Work to complete: Write out again, word for word, the lines below from the line that holds "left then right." through the line that holds "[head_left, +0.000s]", omitting pictures.

Extracted information:
——

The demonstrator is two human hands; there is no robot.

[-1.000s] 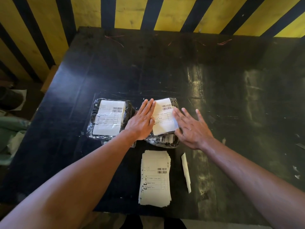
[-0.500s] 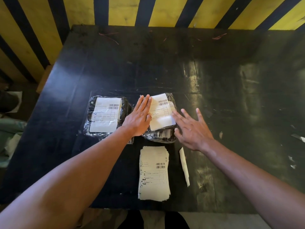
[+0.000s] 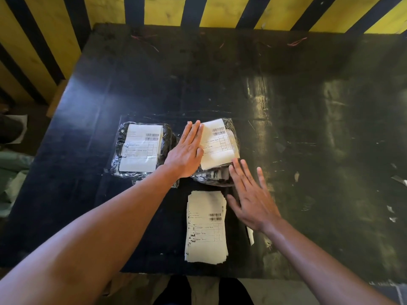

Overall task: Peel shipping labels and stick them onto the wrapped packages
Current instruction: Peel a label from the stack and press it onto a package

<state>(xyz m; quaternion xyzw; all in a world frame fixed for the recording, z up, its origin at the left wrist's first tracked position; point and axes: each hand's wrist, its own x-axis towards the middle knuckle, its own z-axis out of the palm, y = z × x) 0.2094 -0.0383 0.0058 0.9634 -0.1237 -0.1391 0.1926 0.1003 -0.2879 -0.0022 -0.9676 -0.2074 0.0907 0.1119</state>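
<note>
Two clear-wrapped dark packages lie side by side on the black table (image 3: 286,111). The left package (image 3: 167,148) carries a white shipping label (image 3: 141,148). On the right package (image 3: 211,177) lies another white label (image 3: 218,146). My left hand (image 3: 187,150) lies flat with straight fingers on that label's left edge. My right hand (image 3: 251,194) is spread open just below the package's near right corner, its fingertips at the wrap. A stack of labels (image 3: 207,227) sits near the front edge, beside my right hand.
A thin white backing strip (image 3: 250,235) lies under my right wrist. Small paper scraps (image 3: 392,208) dot the table's right side. A yellow-and-black striped wall (image 3: 220,9) stands behind the table. Crumpled greenish material (image 3: 11,172) lies on the floor at left.
My right hand has slid back from the right package's label toward me, now beside the label stack. My left hand stays flat on the label.
</note>
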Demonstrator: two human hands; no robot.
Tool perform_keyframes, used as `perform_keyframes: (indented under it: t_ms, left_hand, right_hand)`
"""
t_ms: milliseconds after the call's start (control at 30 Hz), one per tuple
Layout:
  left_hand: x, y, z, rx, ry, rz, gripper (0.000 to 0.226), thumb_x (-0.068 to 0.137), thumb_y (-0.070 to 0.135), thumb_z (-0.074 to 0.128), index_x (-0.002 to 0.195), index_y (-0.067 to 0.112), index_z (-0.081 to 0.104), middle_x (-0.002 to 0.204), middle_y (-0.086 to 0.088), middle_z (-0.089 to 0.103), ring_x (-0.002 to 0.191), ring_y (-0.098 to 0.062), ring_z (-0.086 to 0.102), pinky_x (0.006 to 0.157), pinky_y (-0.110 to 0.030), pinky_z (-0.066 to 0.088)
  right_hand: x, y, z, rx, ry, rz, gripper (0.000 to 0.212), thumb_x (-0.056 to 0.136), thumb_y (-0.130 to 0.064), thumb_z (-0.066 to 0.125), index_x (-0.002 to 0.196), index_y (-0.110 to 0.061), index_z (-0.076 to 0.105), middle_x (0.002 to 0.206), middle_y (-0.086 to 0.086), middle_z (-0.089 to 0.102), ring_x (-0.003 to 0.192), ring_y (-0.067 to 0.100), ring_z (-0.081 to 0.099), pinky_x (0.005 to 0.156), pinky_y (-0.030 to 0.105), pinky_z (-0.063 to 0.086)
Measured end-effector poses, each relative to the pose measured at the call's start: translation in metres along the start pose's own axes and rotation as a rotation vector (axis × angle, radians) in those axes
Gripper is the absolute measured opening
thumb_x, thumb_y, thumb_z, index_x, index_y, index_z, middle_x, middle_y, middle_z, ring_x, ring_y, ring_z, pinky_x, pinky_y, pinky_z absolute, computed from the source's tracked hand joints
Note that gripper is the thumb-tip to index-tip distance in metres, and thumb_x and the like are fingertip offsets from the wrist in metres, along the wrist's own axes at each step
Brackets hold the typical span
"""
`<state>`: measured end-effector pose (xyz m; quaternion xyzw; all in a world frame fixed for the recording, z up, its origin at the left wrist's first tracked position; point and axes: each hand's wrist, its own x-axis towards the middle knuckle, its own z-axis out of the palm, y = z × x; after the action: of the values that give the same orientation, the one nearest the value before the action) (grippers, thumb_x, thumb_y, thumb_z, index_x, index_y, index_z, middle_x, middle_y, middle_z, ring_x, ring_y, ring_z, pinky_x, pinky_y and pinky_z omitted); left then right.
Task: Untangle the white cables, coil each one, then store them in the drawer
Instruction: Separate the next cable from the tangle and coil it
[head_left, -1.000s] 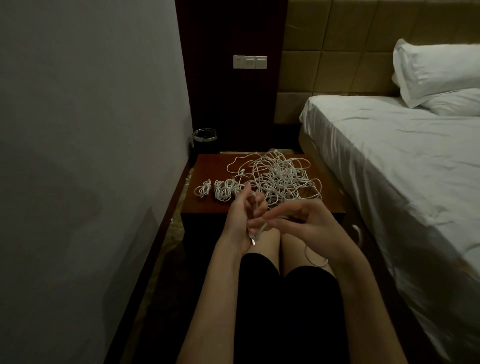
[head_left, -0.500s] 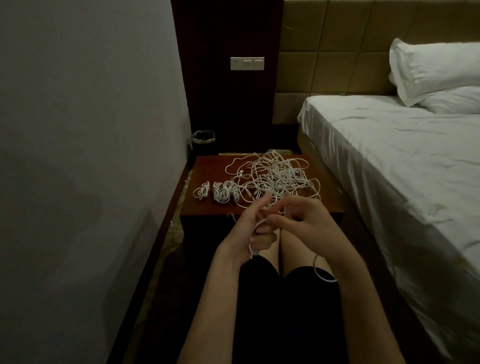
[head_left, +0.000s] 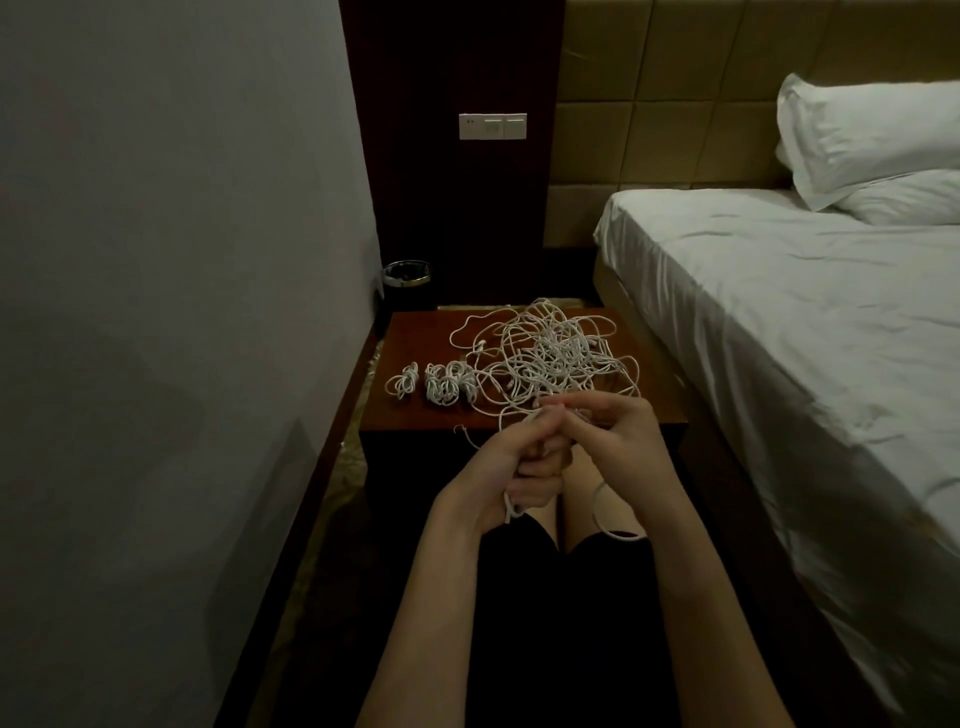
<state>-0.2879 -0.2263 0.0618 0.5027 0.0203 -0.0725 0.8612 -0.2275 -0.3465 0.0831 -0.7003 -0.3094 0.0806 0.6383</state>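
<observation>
A tangled heap of white cables (head_left: 548, 358) lies on the reddish wooden nightstand (head_left: 415, 332). Left of the heap sit small coiled bundles (head_left: 439, 383) in a row. In front of the nightstand's near edge, above my knees, my left hand (head_left: 506, 467) is closed around a white cable whose end hangs below the fist. My right hand (head_left: 610, 441) touches it and pinches the same cable at the fingertips. A loop of that cable (head_left: 605, 514) droops under my right wrist. No drawer front can be made out in the dark.
A grey wall runs along the left. A small black bin (head_left: 406, 283) stands behind the nightstand by a dark panel with a white switch plate (head_left: 492, 126). The bed (head_left: 805, 322) with white sheets and pillows fills the right side, close to the nightstand.
My hands have come together and risen toward the nightstand's edge. The left hand has closed on the cable, and the hanging loop under the right wrist has grown.
</observation>
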Motion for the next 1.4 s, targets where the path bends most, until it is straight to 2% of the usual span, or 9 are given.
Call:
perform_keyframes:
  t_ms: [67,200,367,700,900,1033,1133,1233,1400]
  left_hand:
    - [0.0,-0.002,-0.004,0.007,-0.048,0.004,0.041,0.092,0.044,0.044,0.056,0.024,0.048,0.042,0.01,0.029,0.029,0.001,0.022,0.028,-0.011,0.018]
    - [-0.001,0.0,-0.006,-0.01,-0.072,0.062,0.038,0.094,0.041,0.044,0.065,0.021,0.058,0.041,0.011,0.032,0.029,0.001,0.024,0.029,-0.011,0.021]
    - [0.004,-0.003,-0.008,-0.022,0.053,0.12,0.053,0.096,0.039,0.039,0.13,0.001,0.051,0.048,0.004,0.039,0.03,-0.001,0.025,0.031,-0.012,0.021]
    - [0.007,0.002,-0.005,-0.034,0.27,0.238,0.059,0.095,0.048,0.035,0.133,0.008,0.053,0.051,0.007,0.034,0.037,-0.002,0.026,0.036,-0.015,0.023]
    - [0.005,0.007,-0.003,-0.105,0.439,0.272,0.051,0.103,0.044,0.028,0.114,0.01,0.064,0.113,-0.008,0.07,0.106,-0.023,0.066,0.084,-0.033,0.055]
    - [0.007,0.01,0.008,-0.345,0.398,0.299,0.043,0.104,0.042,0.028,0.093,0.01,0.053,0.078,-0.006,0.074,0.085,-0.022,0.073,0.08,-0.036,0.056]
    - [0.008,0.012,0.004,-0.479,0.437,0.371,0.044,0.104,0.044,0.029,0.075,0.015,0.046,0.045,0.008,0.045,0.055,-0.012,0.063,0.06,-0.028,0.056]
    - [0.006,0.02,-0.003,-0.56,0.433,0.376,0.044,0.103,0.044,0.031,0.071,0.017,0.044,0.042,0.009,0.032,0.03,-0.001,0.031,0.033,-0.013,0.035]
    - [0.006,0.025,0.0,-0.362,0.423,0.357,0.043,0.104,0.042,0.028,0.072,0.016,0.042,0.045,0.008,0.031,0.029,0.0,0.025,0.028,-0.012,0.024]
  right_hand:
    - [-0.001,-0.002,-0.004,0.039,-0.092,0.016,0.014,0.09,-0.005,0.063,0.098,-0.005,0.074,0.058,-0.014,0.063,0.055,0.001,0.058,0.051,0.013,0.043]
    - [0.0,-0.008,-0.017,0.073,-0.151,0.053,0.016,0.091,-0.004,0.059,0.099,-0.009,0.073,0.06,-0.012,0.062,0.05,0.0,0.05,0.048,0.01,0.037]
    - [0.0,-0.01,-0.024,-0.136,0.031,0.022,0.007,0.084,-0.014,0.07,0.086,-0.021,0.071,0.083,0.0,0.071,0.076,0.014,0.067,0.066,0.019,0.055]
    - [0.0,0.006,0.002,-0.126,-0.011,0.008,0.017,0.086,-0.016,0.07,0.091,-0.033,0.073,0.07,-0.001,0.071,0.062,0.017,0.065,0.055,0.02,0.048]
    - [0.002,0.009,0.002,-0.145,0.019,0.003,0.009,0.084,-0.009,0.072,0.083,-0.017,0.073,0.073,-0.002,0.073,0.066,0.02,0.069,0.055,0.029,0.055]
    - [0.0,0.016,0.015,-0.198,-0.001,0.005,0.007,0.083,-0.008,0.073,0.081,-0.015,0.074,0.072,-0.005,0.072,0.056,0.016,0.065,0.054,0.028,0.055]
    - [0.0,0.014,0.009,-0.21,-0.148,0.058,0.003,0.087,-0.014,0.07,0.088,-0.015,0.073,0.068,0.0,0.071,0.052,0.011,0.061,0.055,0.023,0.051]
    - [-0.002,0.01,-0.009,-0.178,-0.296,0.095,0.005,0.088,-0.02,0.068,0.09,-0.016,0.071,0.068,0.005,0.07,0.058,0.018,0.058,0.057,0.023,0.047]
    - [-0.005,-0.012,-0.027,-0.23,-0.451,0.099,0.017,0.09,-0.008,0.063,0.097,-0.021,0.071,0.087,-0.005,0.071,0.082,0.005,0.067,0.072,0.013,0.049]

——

Result of this task:
`<state>`: measured end-effector pose (xyz m; quaternion xyzw; all in a world frame fixed for the recording, z up, its origin at the left wrist's first tracked position; point and axes: each hand's wrist, its own x-axis towards the middle knuckle, its own z-axis out of the palm, y = z × x; after the action: of the values that give the same orientation, the one nearest the value before the action) (grippers, thumb_x, thumb_y, thumb_z, index_x, index_y, index_z, middle_x, middle_y, middle_z, ring_x, ring_y, ring_z, pinky_x, pinky_y and pinky_z omitted); left then right.
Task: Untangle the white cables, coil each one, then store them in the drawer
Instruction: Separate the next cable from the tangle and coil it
[head_left, -1.000s] 
[head_left, -0.500s] 
[head_left, +0.000s] 

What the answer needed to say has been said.